Despite the changes that have come to El Cerrito Road and Palo Alto more broadly, both Stark and the McCalmonts plan to stay in their homes for the long term. When the McCalmonts remodeled their house in 2008, they purposefully kept it at one story “so as we get older, we can stay here as long as we want,” Tom said.
Staff Writer Elena Kadvany can be emailed at [email protected]
A pleasant throwback
The 3000 block of Greer Road
By Linda Taaffe
About the above photo: Residents of Greer Road in Palo Alto have recently started quarterly block parties. Photo by Sammy Dallal.
When Ed and Gretchen Hillard moved out of their Eichler home on the 3000 block of Greer Road to live on their 5-acre homestead in Oregon in 2005, they were certain that the Palo Alto neighborhood where they had raised their three sons was destined to become wealthier, older and less diverse.
We were wrong, the Hillards said last week.
The south Palo Alto neighborhood is more diverse and has more young families than when they first settled in the area in 1983, said the retired couple, who moved back into their Eichler on Greer in 2011 to be closer to their family, which now includes grandchildren.

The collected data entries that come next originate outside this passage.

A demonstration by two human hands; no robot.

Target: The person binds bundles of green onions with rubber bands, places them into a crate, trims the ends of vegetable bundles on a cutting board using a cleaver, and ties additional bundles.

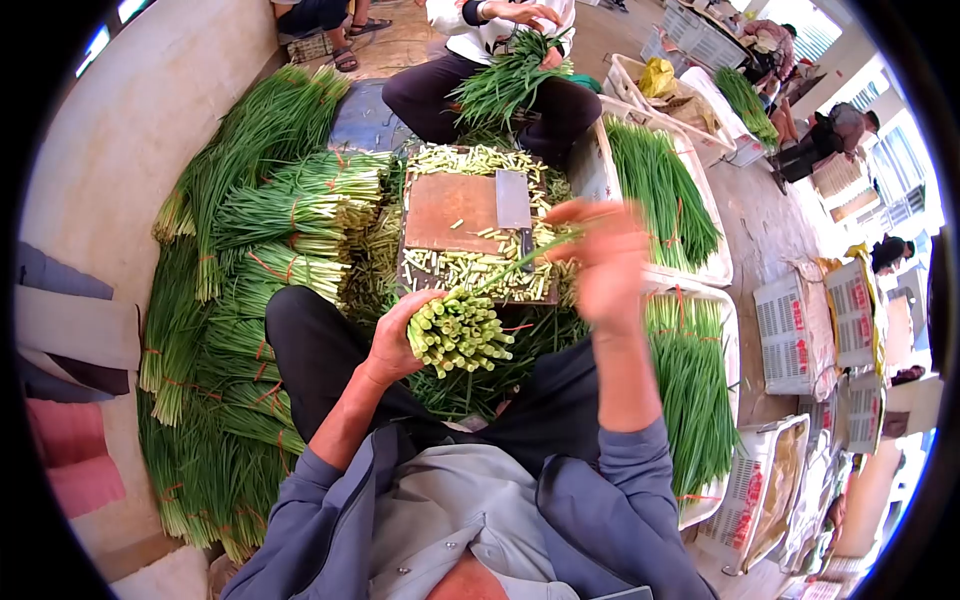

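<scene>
My left hand (403,335) is closed around a bundle of chives (462,332), its pale cut ends turned up toward me. Up and to the right, my right hand (605,255) is blurred by motion. Its fingers appear pinched on a thin green chive stalk (528,262) that slants down toward the bundle. Beyond both hands lies a brown chopping board (450,212) with a cleaver (513,200) flat on its right side. Short cut stalk ends (455,272) are strewn over and around the board.
Tied chive bundles (290,215) are heaped along the left wall. On the right stand white crates (690,400) filled with chives. Opposite me sits a person (500,60) with loose chives in their hands. More crates (790,330) and people are farther right.
</scene>
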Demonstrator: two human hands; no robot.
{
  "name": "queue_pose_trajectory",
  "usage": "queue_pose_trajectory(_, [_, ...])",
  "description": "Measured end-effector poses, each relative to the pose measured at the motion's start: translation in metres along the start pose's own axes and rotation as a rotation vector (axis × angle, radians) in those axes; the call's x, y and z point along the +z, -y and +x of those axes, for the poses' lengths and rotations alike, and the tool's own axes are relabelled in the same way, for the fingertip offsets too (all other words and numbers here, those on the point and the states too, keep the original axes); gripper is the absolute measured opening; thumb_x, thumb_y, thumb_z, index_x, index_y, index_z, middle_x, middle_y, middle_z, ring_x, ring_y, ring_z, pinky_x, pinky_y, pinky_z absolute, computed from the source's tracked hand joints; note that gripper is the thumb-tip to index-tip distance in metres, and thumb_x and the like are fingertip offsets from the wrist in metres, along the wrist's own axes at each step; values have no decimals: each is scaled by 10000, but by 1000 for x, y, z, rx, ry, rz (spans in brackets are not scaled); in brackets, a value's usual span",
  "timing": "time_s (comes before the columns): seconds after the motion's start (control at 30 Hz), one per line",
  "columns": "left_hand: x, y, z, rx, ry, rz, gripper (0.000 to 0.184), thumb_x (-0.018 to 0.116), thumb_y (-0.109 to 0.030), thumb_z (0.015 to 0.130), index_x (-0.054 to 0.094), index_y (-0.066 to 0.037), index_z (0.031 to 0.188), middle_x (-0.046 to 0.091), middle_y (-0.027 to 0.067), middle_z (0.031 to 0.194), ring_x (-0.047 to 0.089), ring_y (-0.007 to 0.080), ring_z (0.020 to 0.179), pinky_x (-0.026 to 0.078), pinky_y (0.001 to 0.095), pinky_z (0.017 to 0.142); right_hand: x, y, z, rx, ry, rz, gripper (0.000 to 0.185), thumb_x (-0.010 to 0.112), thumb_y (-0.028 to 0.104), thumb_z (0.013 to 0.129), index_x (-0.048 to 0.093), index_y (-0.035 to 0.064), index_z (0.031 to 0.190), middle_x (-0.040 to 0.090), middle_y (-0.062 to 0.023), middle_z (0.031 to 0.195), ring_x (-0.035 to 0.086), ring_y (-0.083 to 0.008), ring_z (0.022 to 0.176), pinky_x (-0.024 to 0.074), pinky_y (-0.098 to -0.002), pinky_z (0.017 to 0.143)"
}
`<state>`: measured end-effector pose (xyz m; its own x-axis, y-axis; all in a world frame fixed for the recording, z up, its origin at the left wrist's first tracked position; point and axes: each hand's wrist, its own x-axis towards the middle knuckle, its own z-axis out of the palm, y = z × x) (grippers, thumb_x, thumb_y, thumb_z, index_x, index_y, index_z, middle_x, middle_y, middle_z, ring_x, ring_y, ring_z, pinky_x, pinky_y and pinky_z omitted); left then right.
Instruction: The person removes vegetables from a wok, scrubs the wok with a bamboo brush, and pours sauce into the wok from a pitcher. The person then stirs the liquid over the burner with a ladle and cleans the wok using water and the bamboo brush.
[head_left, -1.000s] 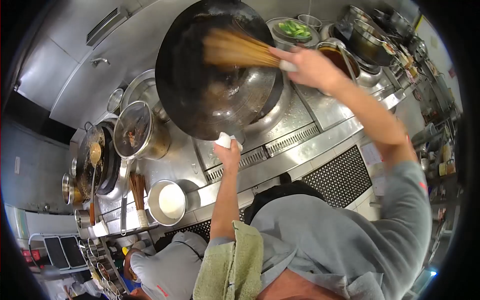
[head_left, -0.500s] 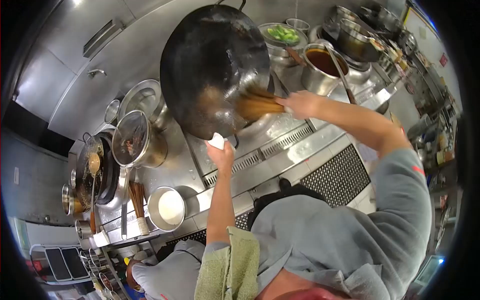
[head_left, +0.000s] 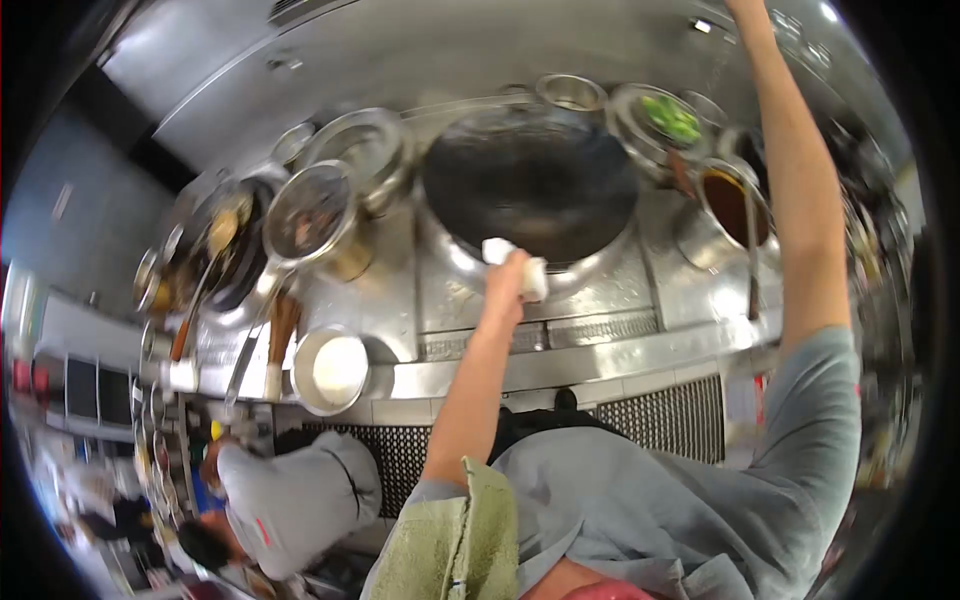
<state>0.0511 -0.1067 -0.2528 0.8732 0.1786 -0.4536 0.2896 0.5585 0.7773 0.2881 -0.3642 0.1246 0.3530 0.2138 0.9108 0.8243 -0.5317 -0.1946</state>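
Observation:
A large black wok [head_left: 530, 170] sits level over the burner in front of me, blurred by motion. My left hand [head_left: 510, 275] is closed around a folded white cloth [head_left: 497, 250] at the wok's near rim, where the cloth covers the grip. My right arm [head_left: 800, 180] stretches up past the top right edge, and its hand is cut off by the frame. A bamboo brush [head_left: 285, 325] stands at the left beside a pot of white contents [head_left: 337, 370].
On the right stands a pot of dark sauce [head_left: 725, 200] with a ladle, behind it green vegetables [head_left: 672, 120] on a strainer. To the left are a strainer over a pot [head_left: 310, 215] and a second wok [head_left: 235, 240]. Another person [head_left: 295, 495] bends at lower left.
The wok has gone from tilted up to level on the burner. My right hand has left it and risen out of view; its bamboo brush no longer shows. The view has turned.

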Motion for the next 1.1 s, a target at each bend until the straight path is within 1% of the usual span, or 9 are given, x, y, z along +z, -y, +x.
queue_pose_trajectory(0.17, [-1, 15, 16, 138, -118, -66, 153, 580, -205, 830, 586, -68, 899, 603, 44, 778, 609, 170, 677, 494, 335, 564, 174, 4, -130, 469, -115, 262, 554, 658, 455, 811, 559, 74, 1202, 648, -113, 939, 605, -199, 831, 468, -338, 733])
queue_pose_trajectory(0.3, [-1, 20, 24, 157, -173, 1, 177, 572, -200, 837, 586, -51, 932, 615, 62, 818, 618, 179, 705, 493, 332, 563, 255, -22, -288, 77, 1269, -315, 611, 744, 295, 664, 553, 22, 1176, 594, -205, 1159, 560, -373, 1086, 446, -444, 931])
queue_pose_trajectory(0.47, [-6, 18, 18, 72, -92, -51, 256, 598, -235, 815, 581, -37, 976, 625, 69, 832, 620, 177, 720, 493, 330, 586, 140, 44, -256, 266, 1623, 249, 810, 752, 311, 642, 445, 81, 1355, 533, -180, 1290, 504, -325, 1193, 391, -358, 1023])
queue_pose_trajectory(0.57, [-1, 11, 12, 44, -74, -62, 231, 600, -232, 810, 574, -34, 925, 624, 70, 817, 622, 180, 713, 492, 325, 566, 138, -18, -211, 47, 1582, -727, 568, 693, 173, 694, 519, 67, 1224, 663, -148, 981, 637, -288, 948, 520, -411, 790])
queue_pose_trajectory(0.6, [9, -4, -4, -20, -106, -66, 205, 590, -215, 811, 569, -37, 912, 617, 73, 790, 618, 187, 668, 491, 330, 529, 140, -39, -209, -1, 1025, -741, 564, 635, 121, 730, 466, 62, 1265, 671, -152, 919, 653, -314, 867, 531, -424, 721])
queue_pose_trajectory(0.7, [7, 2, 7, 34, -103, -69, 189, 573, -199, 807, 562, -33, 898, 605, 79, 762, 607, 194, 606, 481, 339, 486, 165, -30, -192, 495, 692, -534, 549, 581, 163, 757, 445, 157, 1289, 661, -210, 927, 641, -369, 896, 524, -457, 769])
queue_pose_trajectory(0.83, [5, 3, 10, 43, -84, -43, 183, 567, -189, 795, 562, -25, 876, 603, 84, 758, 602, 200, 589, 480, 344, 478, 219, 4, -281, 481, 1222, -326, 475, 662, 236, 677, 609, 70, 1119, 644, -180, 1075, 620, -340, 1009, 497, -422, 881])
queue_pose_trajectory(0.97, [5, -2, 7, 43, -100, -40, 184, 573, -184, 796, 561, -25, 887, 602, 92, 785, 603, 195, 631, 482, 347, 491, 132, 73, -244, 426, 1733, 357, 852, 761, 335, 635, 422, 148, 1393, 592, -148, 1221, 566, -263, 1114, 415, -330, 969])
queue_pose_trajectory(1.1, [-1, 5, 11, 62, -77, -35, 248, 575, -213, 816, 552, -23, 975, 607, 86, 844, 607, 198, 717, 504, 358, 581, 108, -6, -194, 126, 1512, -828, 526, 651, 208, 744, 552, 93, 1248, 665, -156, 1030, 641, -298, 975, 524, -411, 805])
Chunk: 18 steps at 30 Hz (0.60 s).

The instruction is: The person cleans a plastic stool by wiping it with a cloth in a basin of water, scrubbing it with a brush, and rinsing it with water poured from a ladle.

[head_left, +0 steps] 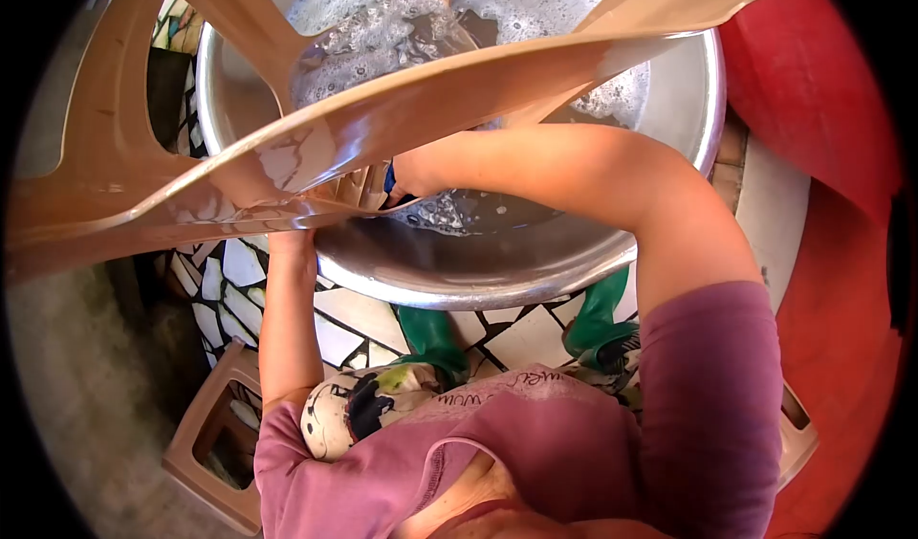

“None of what we thought would happen … happened,” Ed said. The block is still lined with Eichlers on one side of the street and other post-World War II homes on the other. And while there have been a few modest upgrades, there are no “McMansions,” he added.
“It was a nice surprise,” said Gretchen, who didn’t visit their rented-out Eichler much while they were in Oregon.
Since coming back, the Hillards have taken part in the street’s first block party — ever. Over the past year, the gatherings have become a quarterly event that have brought homeowners, renters and both young and old together.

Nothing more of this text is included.